What you should do:
Within the records below, how many lines hold the string "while"? State that number and nothing else.

Available data:
--

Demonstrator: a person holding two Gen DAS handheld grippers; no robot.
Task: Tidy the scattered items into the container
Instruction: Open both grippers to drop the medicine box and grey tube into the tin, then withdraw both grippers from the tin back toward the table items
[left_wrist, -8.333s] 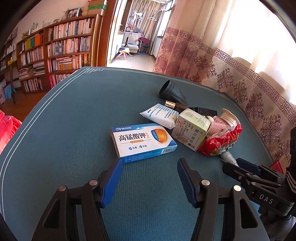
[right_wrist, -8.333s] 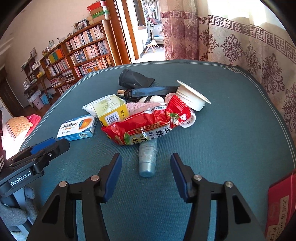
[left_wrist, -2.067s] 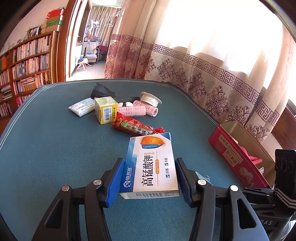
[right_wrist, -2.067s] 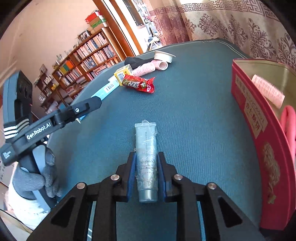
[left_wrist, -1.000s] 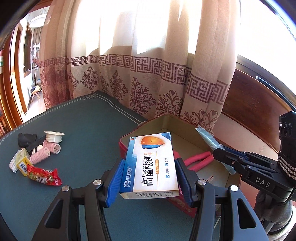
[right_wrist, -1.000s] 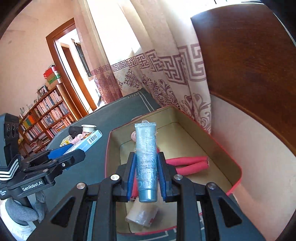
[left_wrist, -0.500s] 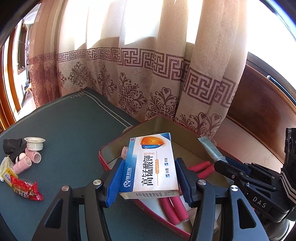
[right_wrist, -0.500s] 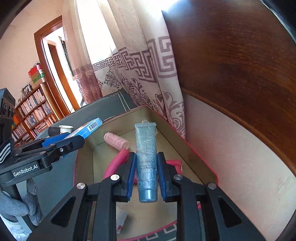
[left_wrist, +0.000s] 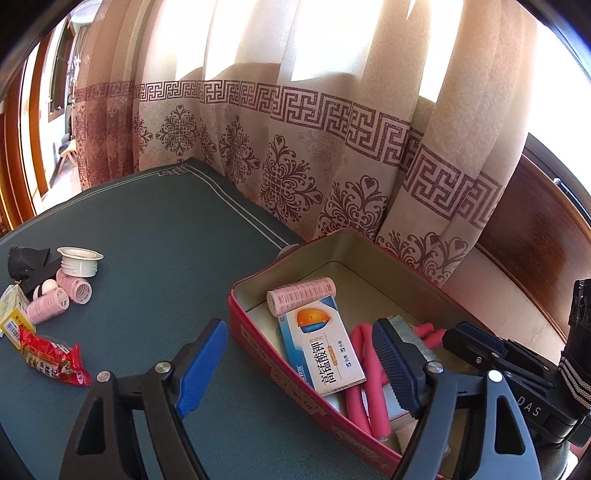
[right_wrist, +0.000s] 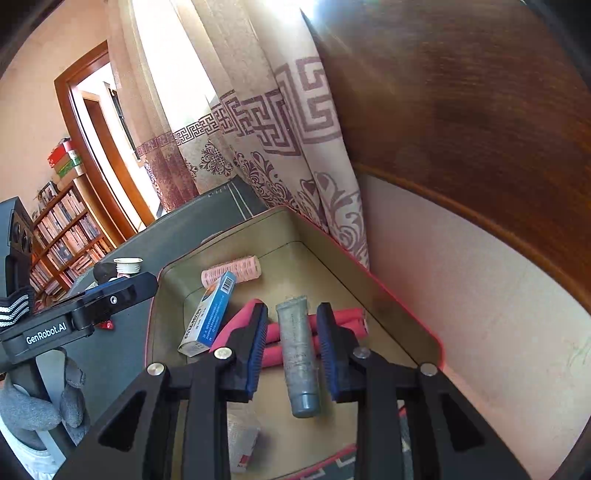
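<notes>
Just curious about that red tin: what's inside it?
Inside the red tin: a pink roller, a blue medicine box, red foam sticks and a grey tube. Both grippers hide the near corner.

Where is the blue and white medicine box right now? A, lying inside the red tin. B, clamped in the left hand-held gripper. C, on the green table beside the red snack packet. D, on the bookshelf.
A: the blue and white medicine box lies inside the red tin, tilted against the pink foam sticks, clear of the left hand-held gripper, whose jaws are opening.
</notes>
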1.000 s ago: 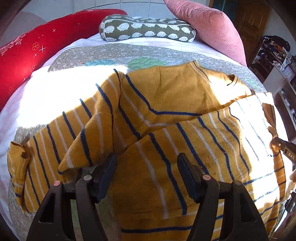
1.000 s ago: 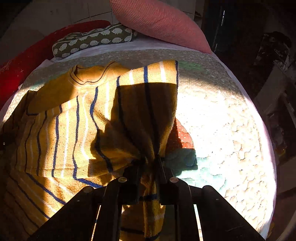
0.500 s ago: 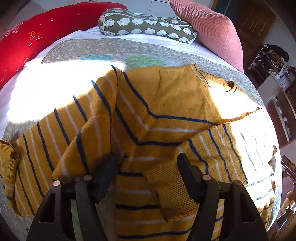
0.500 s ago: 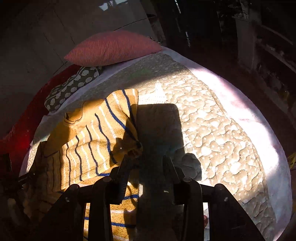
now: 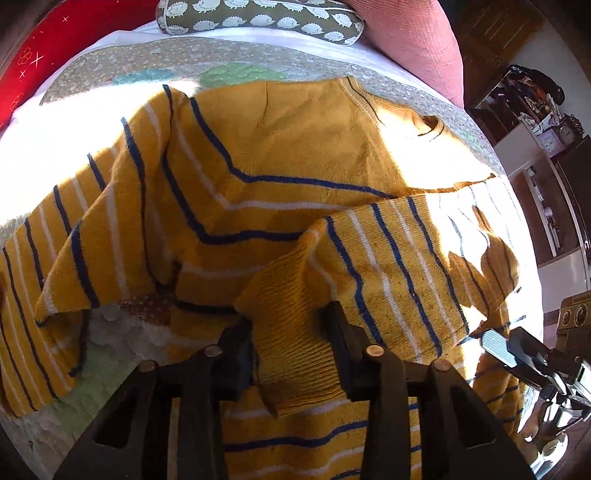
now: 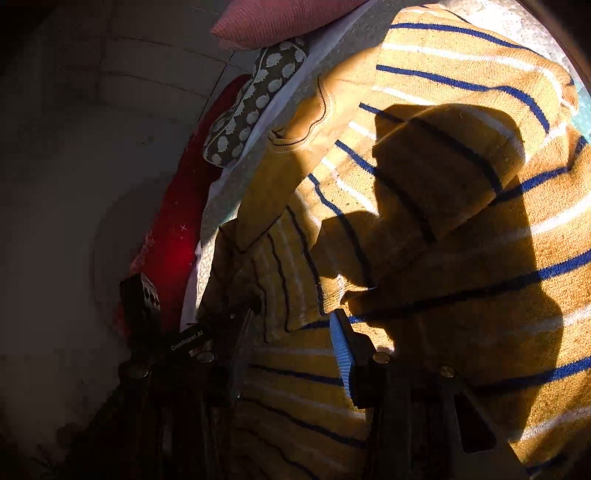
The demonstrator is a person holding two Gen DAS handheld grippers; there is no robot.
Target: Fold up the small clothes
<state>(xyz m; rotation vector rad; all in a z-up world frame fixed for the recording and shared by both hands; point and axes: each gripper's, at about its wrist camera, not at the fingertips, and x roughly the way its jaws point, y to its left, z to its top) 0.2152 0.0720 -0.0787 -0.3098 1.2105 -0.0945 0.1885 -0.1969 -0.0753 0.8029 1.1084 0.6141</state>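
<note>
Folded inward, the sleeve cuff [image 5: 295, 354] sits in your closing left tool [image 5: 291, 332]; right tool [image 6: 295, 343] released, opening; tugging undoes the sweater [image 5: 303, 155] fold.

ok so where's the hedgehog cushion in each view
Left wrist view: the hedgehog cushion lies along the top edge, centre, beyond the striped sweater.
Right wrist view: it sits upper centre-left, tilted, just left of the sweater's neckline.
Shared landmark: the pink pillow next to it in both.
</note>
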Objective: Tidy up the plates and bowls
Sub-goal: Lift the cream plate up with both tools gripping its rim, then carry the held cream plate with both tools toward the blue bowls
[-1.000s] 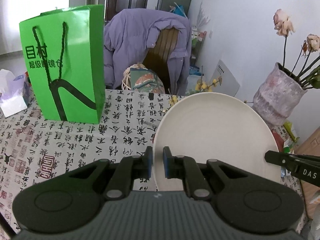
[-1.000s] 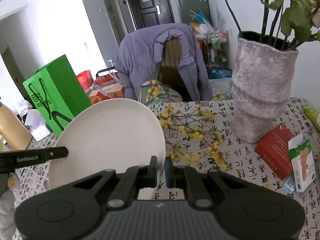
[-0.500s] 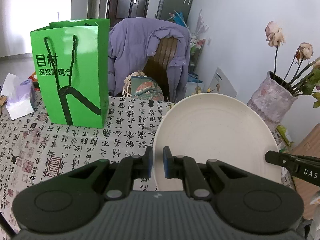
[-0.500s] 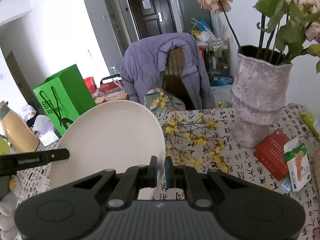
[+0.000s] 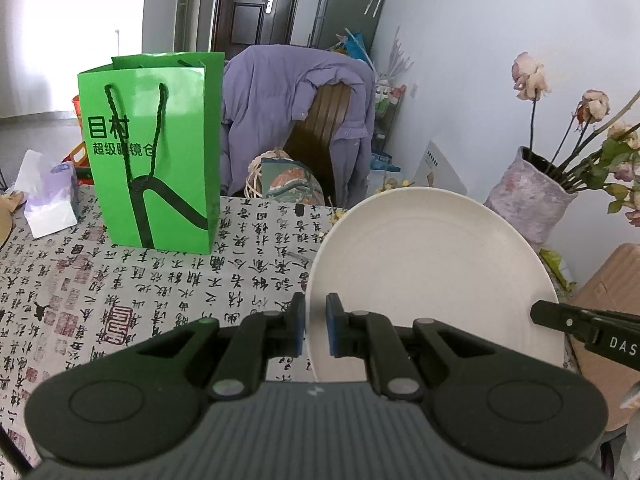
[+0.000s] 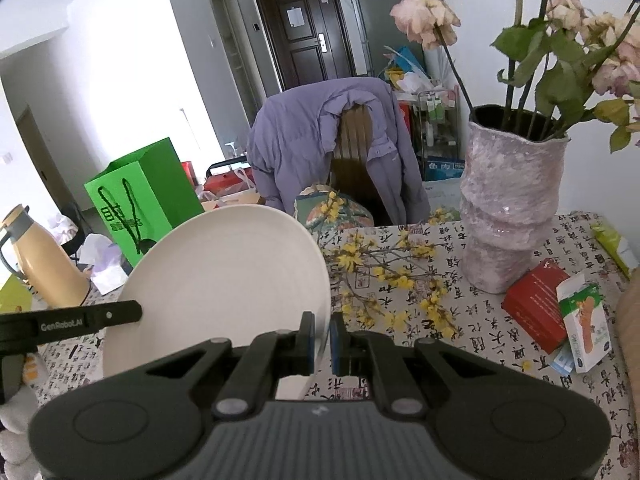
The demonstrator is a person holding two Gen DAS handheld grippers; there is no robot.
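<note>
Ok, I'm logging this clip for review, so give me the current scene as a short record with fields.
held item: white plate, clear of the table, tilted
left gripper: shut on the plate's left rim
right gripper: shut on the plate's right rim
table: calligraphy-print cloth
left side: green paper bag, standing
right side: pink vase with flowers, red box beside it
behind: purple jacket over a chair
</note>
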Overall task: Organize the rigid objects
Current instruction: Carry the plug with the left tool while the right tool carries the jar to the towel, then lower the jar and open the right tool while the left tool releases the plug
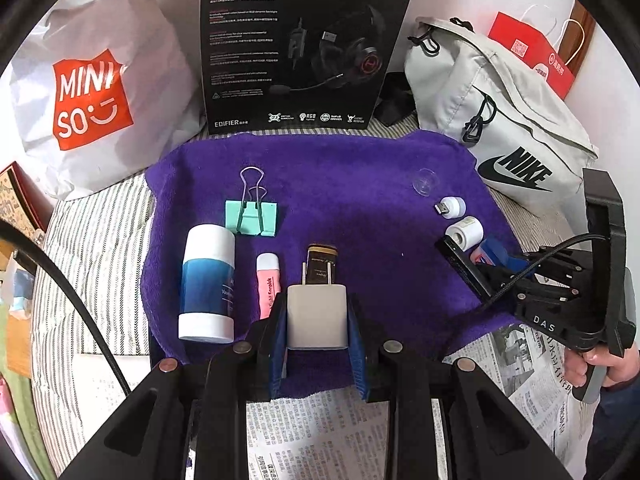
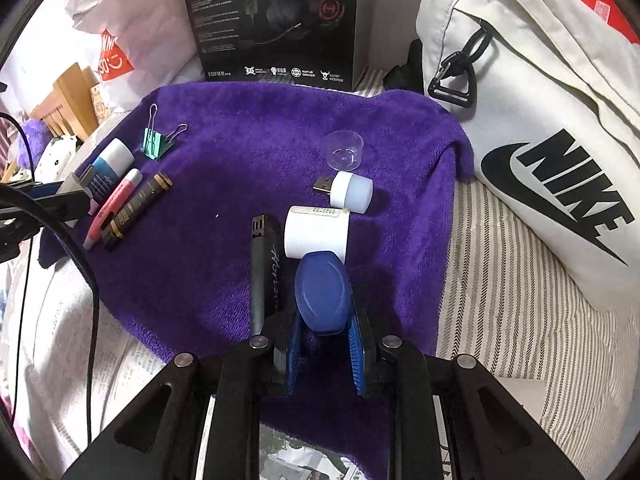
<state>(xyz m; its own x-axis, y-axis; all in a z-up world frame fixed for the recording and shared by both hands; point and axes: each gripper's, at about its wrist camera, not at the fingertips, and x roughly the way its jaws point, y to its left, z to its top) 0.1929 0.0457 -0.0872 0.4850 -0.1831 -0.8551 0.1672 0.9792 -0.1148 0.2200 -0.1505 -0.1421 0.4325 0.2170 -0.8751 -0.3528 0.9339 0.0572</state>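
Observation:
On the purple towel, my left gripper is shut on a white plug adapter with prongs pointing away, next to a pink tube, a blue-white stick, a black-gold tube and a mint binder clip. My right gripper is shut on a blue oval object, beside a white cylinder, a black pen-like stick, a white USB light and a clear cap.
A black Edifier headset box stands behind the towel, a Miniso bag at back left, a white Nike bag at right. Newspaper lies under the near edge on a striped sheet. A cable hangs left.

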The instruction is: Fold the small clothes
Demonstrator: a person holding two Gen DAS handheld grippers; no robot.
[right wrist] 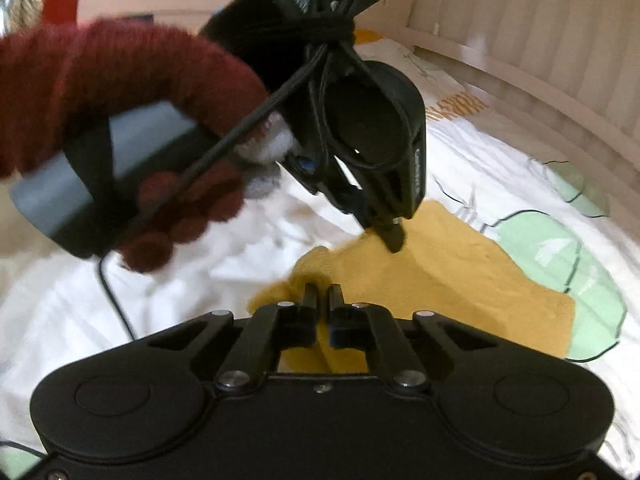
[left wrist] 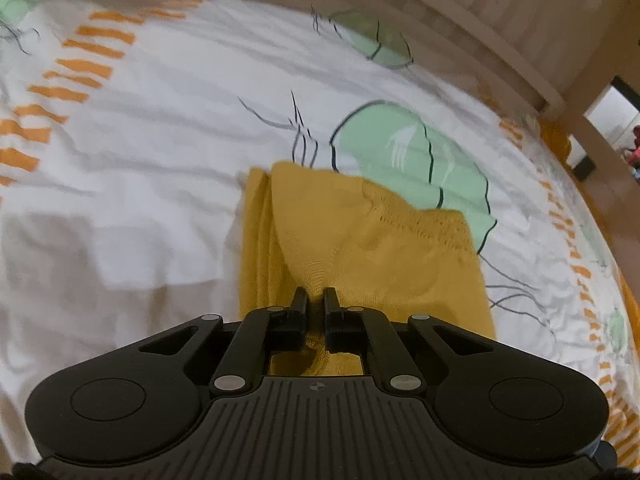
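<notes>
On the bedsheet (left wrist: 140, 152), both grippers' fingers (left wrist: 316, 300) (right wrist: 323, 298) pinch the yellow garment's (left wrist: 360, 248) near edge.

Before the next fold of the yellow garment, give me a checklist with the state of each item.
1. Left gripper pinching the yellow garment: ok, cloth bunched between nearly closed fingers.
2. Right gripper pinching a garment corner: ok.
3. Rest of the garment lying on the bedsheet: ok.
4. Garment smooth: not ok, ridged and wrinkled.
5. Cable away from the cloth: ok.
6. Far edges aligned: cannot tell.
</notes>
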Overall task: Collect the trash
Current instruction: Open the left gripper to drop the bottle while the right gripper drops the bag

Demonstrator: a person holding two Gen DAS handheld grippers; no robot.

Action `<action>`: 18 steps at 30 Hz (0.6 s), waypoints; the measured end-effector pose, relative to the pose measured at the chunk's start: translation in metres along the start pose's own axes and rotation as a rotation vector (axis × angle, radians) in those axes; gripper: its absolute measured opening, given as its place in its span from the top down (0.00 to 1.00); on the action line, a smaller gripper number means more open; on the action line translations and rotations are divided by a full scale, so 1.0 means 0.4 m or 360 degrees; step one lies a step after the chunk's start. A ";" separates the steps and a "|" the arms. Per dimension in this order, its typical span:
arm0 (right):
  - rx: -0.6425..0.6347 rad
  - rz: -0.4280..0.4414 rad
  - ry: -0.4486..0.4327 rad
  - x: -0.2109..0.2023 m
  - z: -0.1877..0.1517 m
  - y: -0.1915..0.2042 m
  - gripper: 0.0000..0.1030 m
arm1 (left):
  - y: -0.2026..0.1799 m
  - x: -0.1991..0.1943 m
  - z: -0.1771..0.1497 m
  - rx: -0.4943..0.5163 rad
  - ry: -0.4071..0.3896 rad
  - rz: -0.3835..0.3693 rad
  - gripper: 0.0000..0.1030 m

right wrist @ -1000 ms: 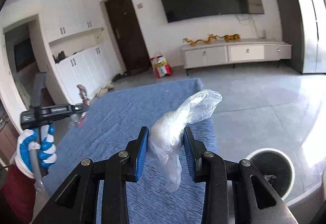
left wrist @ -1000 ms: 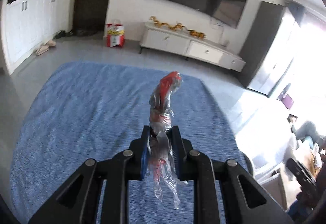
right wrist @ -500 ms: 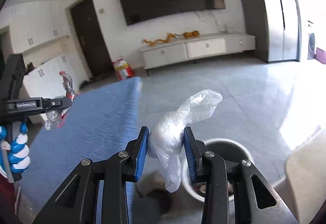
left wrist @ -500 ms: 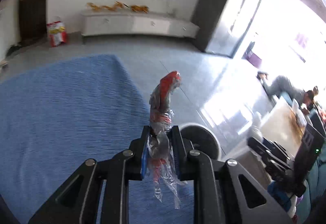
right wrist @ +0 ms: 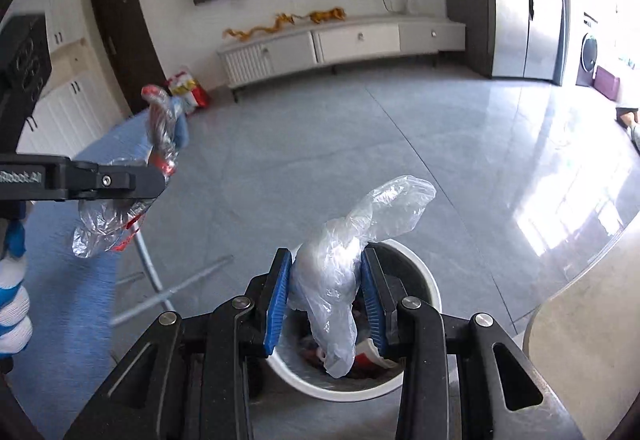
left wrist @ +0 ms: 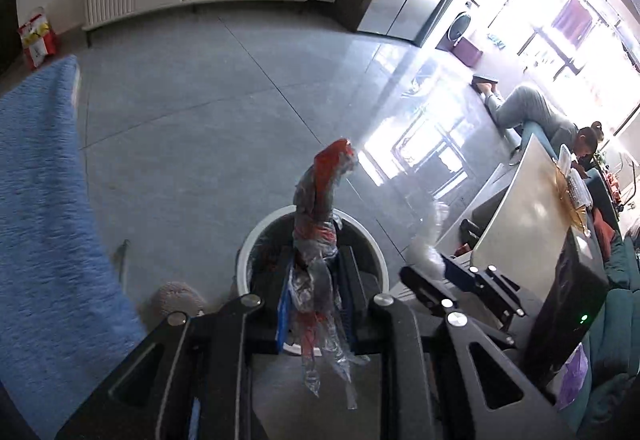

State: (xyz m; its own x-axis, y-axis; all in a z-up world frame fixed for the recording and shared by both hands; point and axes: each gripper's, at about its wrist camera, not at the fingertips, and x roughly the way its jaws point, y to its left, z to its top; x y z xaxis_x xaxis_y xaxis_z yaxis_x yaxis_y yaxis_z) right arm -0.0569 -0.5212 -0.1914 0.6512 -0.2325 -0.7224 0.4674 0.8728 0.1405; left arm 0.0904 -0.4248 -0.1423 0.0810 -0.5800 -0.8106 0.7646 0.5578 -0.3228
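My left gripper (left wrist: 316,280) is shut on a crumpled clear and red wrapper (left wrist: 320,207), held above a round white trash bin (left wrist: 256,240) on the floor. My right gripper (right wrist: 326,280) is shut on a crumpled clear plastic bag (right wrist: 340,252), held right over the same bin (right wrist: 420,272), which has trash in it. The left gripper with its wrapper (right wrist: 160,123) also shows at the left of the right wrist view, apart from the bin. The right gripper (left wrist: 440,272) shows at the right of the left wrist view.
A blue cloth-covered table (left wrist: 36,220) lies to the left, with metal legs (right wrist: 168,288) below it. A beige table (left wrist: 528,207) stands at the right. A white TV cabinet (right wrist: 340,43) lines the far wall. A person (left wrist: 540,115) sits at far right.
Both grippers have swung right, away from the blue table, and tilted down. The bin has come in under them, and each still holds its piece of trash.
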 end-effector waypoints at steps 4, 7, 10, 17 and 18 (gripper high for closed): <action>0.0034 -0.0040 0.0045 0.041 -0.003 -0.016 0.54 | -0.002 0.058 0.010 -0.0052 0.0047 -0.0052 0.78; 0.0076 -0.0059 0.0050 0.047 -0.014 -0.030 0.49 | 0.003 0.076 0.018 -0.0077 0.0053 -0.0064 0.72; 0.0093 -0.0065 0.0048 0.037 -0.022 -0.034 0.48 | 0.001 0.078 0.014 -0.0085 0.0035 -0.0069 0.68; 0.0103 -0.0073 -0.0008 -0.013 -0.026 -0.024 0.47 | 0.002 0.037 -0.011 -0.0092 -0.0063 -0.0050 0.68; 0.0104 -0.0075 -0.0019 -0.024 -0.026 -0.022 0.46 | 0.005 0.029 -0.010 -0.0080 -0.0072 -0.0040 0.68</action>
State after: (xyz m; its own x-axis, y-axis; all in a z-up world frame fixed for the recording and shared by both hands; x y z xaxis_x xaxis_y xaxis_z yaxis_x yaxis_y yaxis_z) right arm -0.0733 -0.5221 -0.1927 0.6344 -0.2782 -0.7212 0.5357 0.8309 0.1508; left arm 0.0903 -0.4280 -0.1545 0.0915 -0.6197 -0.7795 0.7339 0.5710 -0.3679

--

Task output:
2